▶ _REQUIRED ACTION_
Look below for the line that has "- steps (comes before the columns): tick". Set down the lines from there through the line that has "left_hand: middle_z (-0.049", exactly as written.

▶ _THE DATA_
________________

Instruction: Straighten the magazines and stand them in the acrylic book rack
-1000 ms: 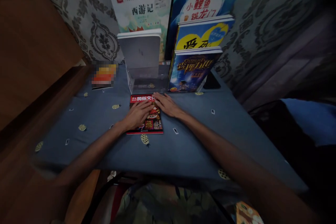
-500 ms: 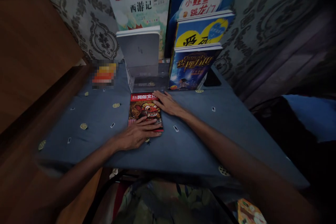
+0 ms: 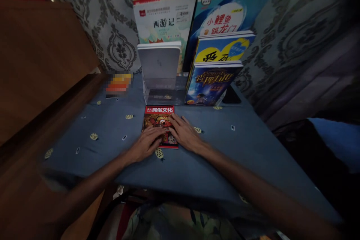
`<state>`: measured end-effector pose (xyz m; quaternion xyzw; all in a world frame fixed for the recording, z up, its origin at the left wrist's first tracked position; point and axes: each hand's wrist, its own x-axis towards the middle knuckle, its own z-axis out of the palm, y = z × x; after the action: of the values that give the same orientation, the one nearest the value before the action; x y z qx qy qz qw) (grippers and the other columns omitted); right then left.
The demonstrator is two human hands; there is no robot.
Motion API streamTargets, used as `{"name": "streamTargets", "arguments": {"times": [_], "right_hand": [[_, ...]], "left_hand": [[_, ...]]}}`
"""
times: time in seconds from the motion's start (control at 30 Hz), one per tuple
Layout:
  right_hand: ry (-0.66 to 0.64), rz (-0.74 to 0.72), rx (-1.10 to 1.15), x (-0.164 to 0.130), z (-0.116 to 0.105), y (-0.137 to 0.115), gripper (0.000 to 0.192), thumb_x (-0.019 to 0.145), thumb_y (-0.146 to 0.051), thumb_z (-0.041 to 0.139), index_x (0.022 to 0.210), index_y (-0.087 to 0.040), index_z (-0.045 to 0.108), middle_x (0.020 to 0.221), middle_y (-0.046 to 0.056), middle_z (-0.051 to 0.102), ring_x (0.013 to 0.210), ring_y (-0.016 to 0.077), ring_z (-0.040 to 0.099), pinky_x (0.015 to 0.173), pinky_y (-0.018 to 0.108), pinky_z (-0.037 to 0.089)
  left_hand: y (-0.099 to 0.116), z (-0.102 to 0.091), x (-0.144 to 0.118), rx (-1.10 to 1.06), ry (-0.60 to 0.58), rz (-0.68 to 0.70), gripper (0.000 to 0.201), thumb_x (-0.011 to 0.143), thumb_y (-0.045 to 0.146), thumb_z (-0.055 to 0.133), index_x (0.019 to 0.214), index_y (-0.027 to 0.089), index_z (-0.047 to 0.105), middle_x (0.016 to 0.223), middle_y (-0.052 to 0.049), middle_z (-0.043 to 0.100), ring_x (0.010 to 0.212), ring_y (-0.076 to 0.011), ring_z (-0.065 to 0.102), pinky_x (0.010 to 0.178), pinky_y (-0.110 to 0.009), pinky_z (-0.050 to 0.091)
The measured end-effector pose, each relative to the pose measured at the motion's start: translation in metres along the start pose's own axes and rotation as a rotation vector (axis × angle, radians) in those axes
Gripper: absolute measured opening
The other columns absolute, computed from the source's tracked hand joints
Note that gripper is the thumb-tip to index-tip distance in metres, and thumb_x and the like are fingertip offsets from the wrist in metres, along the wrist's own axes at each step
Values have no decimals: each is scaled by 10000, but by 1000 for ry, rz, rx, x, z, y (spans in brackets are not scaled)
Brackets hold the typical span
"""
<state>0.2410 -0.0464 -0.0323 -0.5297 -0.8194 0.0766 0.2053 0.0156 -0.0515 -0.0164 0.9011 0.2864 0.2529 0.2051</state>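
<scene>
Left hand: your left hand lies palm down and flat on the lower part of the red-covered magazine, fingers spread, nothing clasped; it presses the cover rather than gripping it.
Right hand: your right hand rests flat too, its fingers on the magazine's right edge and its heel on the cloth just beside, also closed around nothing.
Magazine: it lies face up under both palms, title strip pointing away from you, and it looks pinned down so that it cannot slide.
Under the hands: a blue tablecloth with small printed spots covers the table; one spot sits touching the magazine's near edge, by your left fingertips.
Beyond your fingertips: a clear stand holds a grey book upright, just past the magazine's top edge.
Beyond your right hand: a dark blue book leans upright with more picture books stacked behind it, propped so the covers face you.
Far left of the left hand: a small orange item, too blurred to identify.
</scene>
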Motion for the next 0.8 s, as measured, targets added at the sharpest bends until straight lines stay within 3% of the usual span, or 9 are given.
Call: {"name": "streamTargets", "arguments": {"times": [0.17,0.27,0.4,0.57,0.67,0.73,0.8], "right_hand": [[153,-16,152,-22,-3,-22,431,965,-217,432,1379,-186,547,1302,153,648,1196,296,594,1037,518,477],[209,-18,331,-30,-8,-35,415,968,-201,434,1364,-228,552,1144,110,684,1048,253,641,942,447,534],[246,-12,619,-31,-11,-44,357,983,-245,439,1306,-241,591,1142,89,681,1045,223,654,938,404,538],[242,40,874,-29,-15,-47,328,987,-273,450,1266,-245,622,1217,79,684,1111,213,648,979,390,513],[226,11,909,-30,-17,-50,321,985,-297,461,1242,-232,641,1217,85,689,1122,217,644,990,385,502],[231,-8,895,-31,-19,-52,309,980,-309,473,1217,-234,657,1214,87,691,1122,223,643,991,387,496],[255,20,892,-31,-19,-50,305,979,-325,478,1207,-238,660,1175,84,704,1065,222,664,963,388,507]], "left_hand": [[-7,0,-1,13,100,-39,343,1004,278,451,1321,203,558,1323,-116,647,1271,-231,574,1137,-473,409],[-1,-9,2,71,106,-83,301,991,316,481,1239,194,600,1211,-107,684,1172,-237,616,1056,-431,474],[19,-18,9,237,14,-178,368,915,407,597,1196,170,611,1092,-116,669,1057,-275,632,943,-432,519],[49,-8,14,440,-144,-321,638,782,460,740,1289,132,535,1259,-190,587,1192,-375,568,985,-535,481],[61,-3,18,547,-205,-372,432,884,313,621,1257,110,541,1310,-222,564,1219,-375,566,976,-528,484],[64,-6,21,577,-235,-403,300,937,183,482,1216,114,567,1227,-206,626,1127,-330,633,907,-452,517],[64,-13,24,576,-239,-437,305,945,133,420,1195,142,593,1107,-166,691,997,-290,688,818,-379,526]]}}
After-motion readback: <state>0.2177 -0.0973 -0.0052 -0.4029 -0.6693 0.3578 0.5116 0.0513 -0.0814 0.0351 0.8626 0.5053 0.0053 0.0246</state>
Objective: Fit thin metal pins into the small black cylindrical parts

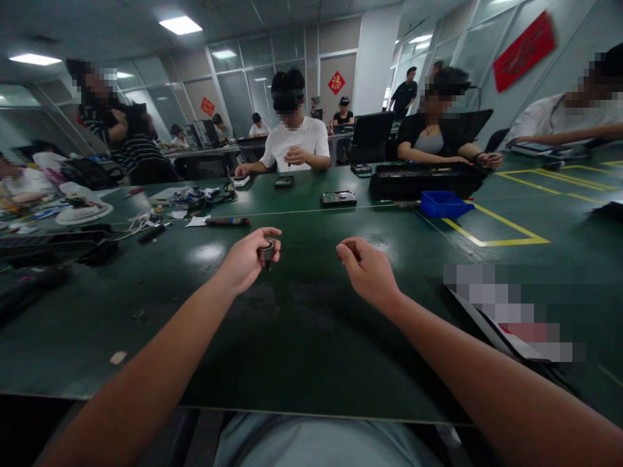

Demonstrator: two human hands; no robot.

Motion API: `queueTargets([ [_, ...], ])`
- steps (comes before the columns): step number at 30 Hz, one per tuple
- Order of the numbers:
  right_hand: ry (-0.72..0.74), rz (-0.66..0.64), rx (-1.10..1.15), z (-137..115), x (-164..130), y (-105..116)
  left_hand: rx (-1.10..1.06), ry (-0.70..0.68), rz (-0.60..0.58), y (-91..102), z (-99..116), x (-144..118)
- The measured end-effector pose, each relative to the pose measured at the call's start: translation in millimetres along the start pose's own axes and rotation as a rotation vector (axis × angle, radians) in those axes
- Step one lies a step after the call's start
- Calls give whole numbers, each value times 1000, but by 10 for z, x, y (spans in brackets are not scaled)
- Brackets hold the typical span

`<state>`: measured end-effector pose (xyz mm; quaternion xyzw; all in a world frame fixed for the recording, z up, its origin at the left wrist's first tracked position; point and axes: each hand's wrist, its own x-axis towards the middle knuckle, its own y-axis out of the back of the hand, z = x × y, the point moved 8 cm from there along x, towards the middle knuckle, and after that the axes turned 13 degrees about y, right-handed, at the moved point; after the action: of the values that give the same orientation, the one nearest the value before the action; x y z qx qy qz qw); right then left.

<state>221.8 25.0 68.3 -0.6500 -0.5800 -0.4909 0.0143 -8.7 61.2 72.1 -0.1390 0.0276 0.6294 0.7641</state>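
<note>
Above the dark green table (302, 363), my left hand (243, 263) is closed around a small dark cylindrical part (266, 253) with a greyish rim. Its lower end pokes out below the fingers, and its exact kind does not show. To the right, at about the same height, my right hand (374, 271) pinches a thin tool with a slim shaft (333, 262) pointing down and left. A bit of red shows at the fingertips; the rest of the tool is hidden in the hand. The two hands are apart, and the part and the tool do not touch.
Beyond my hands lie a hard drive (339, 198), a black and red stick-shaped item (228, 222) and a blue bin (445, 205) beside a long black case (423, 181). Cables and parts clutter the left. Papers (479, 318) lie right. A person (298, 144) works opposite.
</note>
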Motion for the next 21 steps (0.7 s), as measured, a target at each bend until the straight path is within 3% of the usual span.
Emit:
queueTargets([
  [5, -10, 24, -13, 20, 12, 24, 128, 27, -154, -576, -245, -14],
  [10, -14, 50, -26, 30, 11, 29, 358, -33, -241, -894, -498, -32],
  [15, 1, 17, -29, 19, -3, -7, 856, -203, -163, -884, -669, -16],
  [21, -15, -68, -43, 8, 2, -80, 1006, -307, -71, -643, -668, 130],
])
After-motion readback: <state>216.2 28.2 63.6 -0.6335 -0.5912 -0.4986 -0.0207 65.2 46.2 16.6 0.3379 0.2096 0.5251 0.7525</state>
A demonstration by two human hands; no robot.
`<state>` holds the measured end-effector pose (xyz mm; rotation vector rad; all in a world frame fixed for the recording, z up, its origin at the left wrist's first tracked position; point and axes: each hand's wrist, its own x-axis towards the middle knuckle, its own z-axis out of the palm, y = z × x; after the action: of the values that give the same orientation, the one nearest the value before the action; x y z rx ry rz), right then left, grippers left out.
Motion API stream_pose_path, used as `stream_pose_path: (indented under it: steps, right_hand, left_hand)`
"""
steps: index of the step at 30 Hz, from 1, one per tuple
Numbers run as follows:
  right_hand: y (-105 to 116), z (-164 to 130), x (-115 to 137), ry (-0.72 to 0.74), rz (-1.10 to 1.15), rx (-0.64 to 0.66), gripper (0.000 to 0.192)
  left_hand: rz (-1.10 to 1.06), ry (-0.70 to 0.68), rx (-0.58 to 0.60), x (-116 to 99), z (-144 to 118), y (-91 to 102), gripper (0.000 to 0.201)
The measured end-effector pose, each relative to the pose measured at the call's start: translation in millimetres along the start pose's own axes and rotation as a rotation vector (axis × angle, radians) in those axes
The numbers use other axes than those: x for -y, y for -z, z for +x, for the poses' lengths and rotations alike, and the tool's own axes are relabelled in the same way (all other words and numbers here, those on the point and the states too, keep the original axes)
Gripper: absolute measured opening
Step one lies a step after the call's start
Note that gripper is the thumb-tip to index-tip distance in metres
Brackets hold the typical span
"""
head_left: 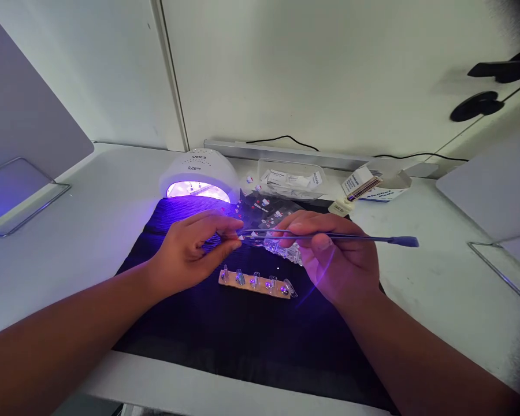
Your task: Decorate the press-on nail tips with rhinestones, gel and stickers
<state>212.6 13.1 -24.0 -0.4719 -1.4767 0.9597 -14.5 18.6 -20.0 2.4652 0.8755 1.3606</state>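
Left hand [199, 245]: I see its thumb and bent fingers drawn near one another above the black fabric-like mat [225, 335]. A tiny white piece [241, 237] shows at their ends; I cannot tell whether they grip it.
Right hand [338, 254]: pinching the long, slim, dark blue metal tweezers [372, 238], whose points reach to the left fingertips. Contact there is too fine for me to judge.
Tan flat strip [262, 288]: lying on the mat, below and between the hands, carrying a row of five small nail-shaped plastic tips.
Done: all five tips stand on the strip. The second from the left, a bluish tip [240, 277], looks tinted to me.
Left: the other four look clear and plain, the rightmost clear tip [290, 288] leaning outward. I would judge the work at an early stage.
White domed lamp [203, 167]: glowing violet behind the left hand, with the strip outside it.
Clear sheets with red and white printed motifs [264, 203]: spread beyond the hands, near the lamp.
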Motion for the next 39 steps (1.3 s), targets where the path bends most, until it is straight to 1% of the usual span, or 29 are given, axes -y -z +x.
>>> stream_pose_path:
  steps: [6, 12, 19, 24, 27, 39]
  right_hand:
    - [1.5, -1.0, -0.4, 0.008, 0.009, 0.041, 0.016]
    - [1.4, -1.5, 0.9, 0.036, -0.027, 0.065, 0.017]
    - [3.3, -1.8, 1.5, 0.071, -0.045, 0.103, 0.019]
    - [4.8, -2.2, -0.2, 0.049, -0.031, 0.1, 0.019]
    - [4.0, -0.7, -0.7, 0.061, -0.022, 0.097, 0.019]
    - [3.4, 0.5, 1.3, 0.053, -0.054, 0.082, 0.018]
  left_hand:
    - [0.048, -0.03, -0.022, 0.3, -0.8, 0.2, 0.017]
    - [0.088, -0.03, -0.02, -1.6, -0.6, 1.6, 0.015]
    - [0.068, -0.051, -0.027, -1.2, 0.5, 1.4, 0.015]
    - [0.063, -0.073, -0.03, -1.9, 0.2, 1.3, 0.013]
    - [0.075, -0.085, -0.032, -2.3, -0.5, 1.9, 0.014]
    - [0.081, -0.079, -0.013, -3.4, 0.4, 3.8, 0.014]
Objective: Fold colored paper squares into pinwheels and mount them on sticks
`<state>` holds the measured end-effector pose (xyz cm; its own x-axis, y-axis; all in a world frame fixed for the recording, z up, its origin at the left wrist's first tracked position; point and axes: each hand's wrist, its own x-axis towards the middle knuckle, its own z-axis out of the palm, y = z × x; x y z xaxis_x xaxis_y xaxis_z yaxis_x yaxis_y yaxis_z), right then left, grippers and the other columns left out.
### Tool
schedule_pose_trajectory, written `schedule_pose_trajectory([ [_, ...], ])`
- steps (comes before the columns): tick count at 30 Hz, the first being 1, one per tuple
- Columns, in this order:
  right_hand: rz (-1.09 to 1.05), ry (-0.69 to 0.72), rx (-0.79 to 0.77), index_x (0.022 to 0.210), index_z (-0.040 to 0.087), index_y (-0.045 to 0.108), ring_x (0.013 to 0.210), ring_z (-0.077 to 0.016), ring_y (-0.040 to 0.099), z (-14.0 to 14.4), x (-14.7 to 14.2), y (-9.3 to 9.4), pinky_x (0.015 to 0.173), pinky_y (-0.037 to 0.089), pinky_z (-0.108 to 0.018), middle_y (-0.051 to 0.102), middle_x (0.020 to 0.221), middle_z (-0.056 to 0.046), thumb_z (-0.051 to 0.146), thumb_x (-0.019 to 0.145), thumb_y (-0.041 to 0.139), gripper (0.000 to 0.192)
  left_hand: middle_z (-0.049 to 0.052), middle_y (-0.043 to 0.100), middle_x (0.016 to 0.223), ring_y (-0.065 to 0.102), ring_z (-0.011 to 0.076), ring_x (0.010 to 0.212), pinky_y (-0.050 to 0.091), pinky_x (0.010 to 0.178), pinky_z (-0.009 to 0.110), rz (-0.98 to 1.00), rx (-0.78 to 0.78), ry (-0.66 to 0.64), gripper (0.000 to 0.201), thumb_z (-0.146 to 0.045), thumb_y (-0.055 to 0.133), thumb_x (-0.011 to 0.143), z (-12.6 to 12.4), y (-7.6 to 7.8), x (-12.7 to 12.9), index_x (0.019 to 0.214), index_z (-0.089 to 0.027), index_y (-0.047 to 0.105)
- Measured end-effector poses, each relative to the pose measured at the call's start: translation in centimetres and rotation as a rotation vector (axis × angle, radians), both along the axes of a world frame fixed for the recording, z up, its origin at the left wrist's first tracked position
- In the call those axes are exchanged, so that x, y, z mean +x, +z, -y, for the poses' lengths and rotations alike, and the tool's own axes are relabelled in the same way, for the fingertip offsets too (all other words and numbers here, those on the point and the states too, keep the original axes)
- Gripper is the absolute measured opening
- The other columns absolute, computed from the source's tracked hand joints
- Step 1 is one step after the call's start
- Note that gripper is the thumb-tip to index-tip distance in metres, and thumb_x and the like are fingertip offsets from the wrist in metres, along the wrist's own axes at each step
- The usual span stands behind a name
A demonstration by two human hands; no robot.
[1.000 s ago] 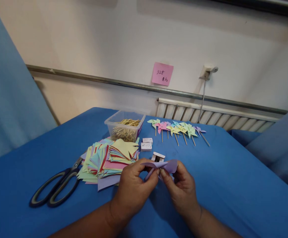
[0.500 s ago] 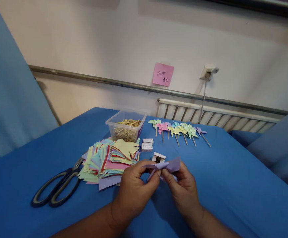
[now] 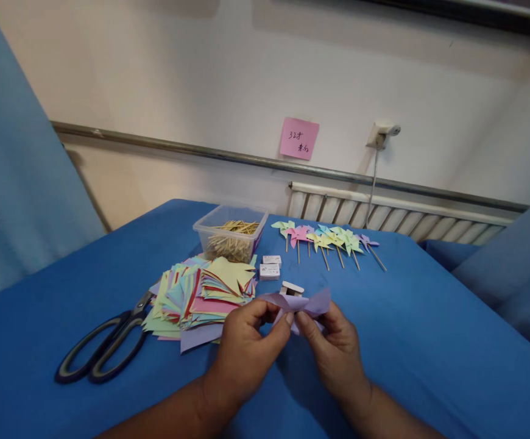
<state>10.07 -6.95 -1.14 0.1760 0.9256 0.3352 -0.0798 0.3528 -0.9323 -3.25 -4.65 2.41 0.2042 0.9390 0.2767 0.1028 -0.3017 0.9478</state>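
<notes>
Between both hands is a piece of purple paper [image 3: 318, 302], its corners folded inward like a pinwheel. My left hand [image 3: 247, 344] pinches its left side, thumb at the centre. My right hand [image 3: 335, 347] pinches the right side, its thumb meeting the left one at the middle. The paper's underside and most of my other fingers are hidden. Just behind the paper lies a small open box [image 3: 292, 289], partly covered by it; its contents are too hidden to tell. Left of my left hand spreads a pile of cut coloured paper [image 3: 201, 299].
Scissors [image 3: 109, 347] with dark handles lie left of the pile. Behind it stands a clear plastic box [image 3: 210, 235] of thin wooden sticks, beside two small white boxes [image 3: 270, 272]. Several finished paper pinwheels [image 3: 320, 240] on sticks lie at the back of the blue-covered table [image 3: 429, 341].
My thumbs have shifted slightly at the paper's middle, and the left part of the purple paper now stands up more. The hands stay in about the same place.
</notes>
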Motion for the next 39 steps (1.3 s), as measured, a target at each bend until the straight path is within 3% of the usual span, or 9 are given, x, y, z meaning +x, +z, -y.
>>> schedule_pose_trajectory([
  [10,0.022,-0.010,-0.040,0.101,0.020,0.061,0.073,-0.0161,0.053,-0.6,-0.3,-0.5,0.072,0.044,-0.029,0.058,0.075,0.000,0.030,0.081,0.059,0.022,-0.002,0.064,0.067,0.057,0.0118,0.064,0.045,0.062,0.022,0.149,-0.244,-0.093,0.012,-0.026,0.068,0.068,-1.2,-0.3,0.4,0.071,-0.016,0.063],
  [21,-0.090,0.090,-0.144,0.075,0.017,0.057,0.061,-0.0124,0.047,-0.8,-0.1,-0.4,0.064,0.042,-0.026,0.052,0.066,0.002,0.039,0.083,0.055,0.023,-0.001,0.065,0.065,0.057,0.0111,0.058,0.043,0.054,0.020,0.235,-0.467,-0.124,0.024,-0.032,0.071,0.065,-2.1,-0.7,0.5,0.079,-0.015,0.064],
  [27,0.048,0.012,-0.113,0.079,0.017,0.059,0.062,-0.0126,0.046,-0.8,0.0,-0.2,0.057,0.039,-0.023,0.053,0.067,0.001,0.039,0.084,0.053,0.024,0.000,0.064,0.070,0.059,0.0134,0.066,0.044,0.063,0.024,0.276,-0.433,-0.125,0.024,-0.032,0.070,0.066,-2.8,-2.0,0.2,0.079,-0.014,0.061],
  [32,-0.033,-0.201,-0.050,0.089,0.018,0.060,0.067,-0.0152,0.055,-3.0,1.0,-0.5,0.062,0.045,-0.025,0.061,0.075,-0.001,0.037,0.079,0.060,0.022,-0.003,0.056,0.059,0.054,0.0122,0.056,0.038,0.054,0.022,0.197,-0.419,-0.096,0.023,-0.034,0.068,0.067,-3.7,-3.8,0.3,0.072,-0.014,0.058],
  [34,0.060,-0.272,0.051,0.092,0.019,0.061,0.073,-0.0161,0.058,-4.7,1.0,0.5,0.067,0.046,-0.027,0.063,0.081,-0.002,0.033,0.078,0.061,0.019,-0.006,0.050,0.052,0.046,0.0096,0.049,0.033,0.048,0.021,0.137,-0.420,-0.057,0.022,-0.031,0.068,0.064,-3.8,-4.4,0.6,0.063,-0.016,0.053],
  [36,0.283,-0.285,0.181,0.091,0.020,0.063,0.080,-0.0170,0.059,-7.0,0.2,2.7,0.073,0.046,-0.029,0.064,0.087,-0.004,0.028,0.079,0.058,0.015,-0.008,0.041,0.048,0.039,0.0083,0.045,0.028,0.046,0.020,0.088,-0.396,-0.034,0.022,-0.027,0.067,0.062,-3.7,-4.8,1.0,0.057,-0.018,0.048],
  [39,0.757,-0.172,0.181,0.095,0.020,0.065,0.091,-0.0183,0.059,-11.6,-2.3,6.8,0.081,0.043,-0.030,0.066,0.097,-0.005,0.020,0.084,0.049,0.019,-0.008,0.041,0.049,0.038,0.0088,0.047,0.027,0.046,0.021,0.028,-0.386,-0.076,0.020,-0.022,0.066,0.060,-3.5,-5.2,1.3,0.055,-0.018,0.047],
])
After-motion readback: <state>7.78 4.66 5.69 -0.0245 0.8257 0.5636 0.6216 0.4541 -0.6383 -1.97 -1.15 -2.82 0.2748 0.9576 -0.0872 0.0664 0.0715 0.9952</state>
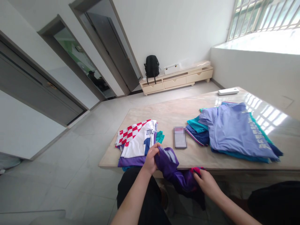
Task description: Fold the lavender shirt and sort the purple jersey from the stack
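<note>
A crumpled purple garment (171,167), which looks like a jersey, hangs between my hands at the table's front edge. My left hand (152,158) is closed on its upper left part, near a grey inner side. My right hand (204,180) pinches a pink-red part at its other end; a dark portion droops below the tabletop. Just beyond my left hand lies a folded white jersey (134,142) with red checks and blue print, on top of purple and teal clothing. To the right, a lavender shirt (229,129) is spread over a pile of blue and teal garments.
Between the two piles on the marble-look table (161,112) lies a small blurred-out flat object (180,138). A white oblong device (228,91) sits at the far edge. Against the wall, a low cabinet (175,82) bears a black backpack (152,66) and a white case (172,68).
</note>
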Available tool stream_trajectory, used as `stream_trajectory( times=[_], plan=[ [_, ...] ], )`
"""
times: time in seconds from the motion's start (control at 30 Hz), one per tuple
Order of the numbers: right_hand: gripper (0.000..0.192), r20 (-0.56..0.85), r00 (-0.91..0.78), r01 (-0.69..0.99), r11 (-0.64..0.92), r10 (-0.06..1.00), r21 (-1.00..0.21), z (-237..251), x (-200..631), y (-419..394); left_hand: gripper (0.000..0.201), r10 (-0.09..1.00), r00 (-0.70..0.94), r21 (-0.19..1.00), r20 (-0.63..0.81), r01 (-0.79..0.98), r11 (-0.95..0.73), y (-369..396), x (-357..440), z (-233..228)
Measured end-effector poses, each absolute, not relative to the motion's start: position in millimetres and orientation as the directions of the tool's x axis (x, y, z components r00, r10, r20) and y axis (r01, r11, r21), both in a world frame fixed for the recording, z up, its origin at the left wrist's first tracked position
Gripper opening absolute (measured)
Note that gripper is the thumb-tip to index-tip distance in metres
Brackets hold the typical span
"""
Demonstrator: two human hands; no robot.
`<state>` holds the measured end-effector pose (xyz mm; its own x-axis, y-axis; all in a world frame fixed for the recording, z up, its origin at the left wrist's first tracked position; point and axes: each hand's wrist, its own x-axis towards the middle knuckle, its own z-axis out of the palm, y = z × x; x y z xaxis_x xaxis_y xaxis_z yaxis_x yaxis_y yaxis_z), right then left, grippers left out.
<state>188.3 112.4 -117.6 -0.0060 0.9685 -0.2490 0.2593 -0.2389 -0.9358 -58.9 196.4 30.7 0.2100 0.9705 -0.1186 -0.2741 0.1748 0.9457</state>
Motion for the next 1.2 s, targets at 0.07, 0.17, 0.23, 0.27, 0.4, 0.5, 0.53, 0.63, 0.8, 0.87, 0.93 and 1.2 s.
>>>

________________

▶ _ANSWER AREA_
- steps (comes before the columns): tick count at 30 Hz, the first being 1, one per tuple
- Columns, in this order:
  right_hand: rz (-1.09 to 1.05), ry (-0.69 to 0.72), rx (-0.79 to 0.77), index_x (0.022 to 0.210), index_z (-0.040 to 0.087), index_y (-0.045 to 0.108), ring_x (0.013 to 0.210), ring_z (-0.077 to 0.016), ring_y (-0.040 to 0.099), z (-14.0 to 14.4), x (-14.7 to 14.2), y (-9.3 to 9.4), pinky_x (0.015 to 0.173), pinky_y (-0.037 to 0.089), pinky_z (-0.108 to 0.018), middle_y (-0.051 to 0.102), middle_x (0.020 to 0.221), middle_z (-0.056 to 0.046), thumb_z (-0.051 to 0.146), thumb_x (-0.019 to 0.145), thumb_y (-0.041 to 0.139), gripper (0.000 to 0.192)
  left_hand: middle_z (-0.049 to 0.052), middle_y (-0.043 to 0.100), middle_x (0.016 to 0.223), ring_y (-0.065 to 0.102), ring_z (-0.011 to 0.076), ring_x (0.010 to 0.212), pinky_y (-0.050 to 0.091), pinky_x (0.010 to 0.178), pinky_z (-0.009 to 0.110), rz (-0.98 to 1.00), rx (-0.78 to 0.78), ry (-0.66 to 0.64), gripper (0.000 to 0.201), thumb_z (-0.146 to 0.045), thumb_y (-0.055 to 0.133), thumb_x (-0.011 to 0.143), z (-12.6 to 12.4), y (-7.6 to 7.8), x (-12.7 to 12.9), index_x (0.019 to 0.214), index_z (-0.089 to 0.027), index_y (-0.047 to 0.105)

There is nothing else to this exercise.